Return the lines from the start of the data through the line with "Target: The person". Include both of those lines and no others.

>>>>>

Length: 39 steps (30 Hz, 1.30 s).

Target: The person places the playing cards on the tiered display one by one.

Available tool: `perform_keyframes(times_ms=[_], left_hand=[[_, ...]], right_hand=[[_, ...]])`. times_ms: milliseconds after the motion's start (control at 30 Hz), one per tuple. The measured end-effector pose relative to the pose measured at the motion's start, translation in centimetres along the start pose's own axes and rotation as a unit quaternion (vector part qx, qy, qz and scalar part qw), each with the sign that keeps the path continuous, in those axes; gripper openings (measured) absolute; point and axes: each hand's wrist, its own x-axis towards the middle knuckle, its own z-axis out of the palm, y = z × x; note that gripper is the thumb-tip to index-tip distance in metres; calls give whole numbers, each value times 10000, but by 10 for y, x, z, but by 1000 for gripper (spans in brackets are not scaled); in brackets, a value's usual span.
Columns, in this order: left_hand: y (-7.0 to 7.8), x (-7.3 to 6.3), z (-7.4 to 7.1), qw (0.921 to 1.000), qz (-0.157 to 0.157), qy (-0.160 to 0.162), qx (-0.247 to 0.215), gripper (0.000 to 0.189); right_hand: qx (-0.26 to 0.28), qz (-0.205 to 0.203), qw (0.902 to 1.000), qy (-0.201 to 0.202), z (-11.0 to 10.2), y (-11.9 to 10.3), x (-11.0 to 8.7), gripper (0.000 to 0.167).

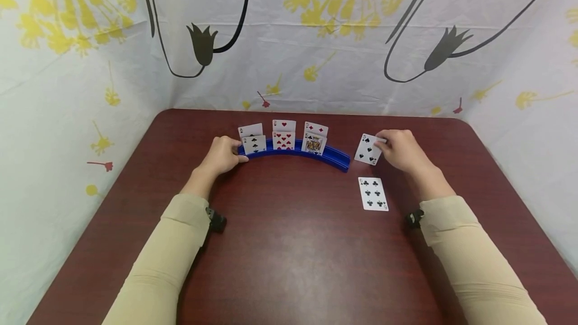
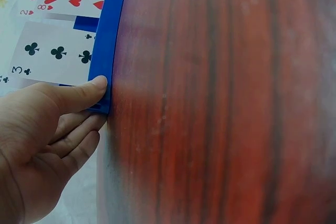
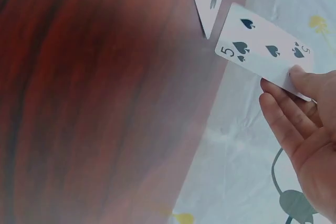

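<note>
A curved blue card holder (image 1: 336,157) stands on the table with several playing cards upright in two rows. At its left end, my left hand (image 1: 222,155) grips the rail, the thumb on the front edge in the left wrist view. Closest to that hand is the three of clubs (image 2: 58,52), with an ace (image 1: 251,129) behind it. Off the holder's right end, my right hand (image 1: 402,150) pinches the five of spades (image 3: 265,51) by one edge between thumb and fingers, its face showing. Face up on the table below lies the six of clubs (image 1: 373,194).
Mid-holder, the eight of hearts (image 1: 284,141) stands before the two of hearts (image 1: 284,124). Farther right, a king (image 1: 313,144) fronts the five of diamonds (image 1: 316,128). The dark red wooden table (image 1: 289,245) meets a patterned white cloth (image 1: 289,74) behind it.
</note>
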Motion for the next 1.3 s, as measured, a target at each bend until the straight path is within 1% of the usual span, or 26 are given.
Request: perform_keyframes(times_ms=[300, 567, 767, 967, 1300], left_hand=[[-2, 0, 1, 10000, 39, 15, 45, 56], [0, 0, 0, 10000, 4, -8, 13, 56], [0, 0, -1, 10000, 49, -37, 25, 56], [-1, 0, 1, 10000, 54, 1, 38, 55], [0, 0, 1, 10000, 34, 9, 54, 55]], right_hand=[[-94, -122, 9992, 359, -5, -5, 4, 11], [0, -181, 9982, 566, -11, -14, 11, 11], [106, -175, 9977, 646, -11, -19, 14, 10], [219, -296, 9968, 704, -12, -27, 18, 10], [311, -454, 9949, 840, -6, -33, 23, 10]])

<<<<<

- WRITTEN RESPONSE:
Length: 39 steps (30 Hz, 1.30 s).

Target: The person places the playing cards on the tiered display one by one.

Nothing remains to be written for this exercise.